# [ASSIGNMENT]
Restate each line of the listing exactly, without carrying over any pictures.

# [COLLECTED DATA]
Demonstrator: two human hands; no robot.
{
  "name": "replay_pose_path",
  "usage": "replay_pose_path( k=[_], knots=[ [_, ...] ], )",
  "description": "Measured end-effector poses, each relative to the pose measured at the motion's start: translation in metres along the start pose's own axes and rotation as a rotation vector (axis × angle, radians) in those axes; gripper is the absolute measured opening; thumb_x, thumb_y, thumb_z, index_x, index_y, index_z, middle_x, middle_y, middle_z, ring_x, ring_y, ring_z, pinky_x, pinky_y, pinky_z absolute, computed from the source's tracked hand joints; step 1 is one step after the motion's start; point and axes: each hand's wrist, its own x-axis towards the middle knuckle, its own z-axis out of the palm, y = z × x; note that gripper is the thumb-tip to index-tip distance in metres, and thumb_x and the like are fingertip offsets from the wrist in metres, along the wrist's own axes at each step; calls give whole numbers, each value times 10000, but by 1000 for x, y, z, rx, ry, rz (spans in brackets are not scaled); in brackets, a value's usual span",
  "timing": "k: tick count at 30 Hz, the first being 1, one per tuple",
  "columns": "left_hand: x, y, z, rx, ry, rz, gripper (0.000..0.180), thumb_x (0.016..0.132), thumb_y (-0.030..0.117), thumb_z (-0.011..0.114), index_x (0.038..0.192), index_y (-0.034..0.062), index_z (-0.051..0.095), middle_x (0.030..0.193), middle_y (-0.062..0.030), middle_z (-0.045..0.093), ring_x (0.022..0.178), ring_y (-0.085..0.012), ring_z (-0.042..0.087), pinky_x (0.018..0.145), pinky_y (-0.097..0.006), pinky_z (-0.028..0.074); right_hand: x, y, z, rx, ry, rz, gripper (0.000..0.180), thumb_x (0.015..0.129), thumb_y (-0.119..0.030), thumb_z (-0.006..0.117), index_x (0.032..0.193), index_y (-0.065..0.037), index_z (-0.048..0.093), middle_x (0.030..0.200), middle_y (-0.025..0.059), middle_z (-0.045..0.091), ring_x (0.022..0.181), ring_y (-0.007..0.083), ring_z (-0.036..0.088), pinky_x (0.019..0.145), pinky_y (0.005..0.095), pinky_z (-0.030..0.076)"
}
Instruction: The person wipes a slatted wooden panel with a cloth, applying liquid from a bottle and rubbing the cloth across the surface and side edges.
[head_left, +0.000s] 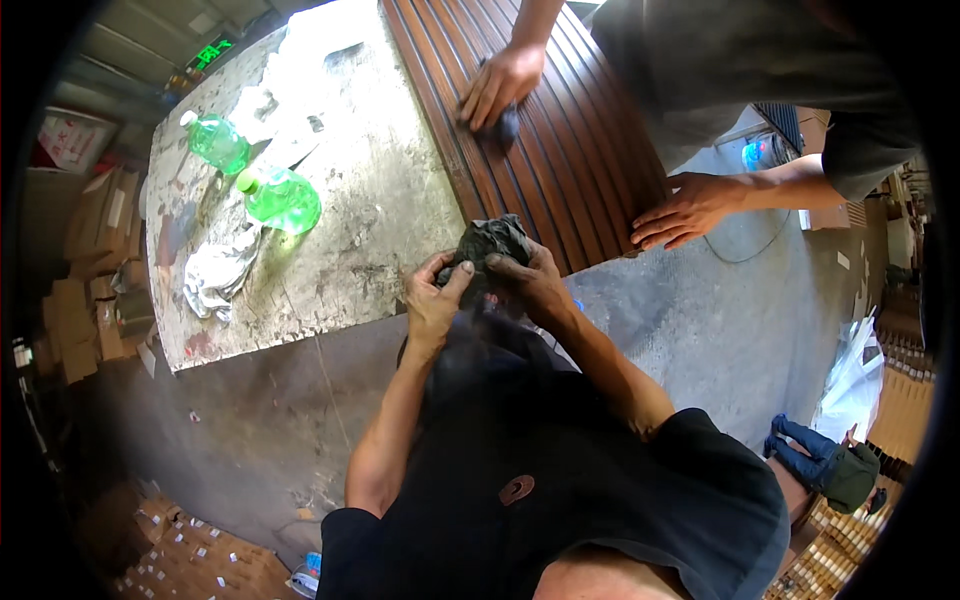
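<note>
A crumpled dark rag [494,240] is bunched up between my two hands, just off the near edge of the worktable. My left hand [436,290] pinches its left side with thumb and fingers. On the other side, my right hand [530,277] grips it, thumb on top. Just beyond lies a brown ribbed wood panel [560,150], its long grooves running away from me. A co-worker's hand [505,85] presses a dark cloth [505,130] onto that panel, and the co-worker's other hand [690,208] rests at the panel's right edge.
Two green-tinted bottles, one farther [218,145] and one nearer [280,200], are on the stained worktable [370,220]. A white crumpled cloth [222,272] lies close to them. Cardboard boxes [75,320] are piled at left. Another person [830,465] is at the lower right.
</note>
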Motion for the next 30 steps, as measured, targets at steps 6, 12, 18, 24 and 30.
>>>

# [SOLUTION TO THIS TASK]
Demonstrator: two human hands; no robot.
{
  "name": "replay_pose_path",
  "usage": "replay_pose_path( k=[_], knots=[ [_, ...] ], )",
  "description": "Measured end-effector poses, each relative to the pose measured at the motion's start: translation in metres along the start pose's own axes and rotation as a rotation vector (axis × angle, radians) in those axes; gripper is the absolute measured opening; thumb_x, thumb_y, thumb_z, index_x, index_y, index_z, middle_x, middle_y, middle_z, ring_x, ring_y, ring_z, pinky_x, pinky_y, pinky_z absolute, computed from the source's tracked hand joints; step 1 is one step after the motion's start; point and axes: each hand's wrist, its own x-axis towards the middle knuckle, its own z-axis out of the palm, y = z × x; note that gripper is the thumb-tip to index-tip distance in metres, and thumb_x and the like are fingertip offsets from the wrist in metres, along the wrist's own axes at each step; calls give whole numbers, each value times 10000, but by 1000 for x, y, z, rx, ry, rz (spans in brackets are not scaled); in brackets, a value's usual span",
  "timing": "k: tick count at 30 Hz, the first being 1, one per tuple",
  "columns": "left_hand: x, y, z, rx, ry, rz, gripper (0.000..0.180), thumb_x (0.016..0.132), thumb_y (-0.030..0.117), thumb_z (-0.011..0.114), index_x (0.038..0.192), index_y (-0.034..0.062), index_z (-0.051..0.095), middle_x (0.030..0.193), middle_y (-0.062..0.030), middle_z (-0.045..0.093), ring_x (0.022..0.178), ring_y (-0.085..0.012), ring_z (-0.042..0.087), pinky_x (0.018..0.145), pinky_y (-0.097..0.006), pinky_z (-0.028..0.074); right_hand: x, y, z, rx, ry, rz, gripper (0.000..0.180), thumb_x (0.015..0.129), thumb_y (-0.119..0.030), thumb_z (-0.006..0.117), index_x (0.032..0.193), index_y (-0.065..0.037), index_z (-0.048..0.093), middle_x (0.030..0.200), middle_y (-0.025..0.059), middle_z (-0.045..0.091), ring_x (0.022..0.181), ring_y (-0.007..0.083), ring_z (-0.036..0.088), pinky_x (0.019..0.145), pinky_y (0.005..0.095), pinky_z (-0.030..0.076)"
}
Instruction: The person wipes a slatted wooden panel with a cloth, applying liquid from a bottle and rubbing the cloth across the surface and side edges.
[head_left, +0.000s] 
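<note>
A crumpled dark rag [494,240] is bunched up between my two hands, just off the near edge of the worktable. My left hand [436,290] pinches its left side with thumb and fingers. On the other side, my right hand [530,277] grips it, thumb on top. Just beyond lies a brown ribbed wood panel [560,150], its long grooves running away from me. A co-worker's hand [505,85] presses a dark cloth [505,130] onto that panel, and the co-worker's other hand [690,208] rests at the panel's right edge.
Two green-tinted bottles, one farther [218,145] and one nearer [280,200], are on the stained worktable [370,220]. A white crumpled cloth [222,272] lies close to them. Cardboard boxes [75,320] are piled at left. Another person [830,465] is at the lower right.
</note>
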Motion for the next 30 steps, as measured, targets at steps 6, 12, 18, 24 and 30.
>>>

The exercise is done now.